### [Work task]
Return copies of the lines below that mention "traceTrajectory".

### [Collected material]
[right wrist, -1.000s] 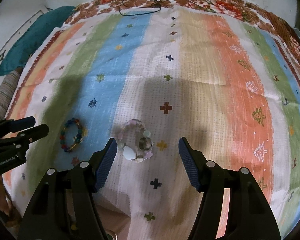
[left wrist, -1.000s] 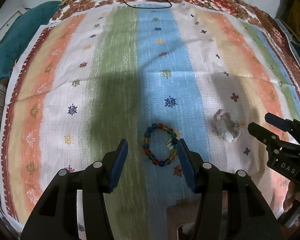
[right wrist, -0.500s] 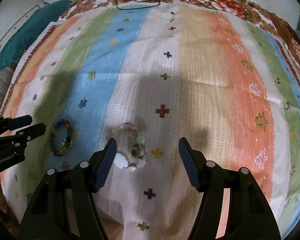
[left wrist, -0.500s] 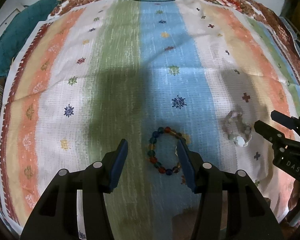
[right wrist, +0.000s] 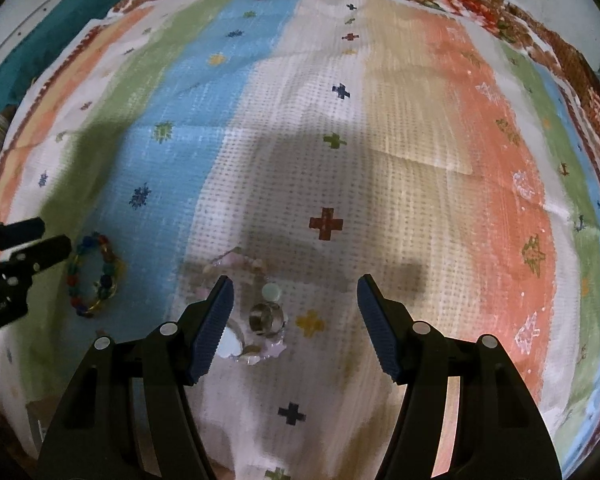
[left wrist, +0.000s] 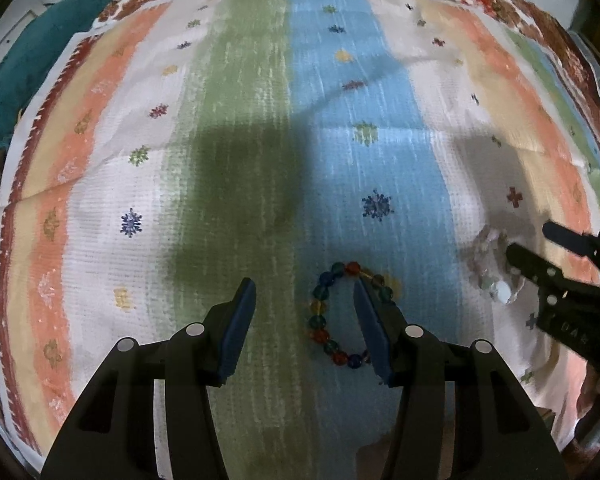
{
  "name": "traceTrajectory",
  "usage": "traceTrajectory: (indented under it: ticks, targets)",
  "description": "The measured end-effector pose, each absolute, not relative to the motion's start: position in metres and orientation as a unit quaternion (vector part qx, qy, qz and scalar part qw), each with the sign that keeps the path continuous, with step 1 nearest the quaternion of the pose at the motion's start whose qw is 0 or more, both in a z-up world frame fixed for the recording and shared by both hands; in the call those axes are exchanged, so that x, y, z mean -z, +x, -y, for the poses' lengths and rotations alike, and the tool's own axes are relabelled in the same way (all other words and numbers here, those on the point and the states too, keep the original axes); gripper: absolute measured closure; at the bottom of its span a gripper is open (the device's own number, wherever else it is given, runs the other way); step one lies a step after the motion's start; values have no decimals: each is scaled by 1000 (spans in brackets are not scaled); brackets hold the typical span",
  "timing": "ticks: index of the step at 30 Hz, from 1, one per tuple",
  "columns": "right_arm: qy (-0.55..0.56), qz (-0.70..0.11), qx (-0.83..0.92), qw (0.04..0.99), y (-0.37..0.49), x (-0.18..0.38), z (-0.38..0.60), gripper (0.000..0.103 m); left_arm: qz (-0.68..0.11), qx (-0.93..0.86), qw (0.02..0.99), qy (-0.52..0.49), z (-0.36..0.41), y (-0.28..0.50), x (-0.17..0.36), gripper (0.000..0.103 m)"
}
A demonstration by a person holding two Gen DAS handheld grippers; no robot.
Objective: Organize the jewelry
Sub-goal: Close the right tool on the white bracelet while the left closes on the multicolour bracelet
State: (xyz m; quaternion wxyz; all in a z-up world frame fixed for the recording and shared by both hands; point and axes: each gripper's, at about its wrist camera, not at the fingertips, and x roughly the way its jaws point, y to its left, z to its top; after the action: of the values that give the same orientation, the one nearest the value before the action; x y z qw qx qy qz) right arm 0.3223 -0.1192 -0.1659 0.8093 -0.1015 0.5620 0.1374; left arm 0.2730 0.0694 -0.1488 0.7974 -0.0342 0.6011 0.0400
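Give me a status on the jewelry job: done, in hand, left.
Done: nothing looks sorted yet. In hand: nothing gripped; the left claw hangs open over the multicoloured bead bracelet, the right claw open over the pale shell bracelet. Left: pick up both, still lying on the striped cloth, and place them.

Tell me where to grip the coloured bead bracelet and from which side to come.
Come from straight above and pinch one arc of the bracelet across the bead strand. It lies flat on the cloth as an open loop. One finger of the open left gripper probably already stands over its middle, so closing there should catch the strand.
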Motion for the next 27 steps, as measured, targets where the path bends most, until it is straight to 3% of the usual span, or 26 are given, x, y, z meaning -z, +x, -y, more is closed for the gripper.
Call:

### [Answer to this problem]
  "name": "traceTrajectory",
  "usage": "traceTrajectory: (indented under it: ticks, targets)",

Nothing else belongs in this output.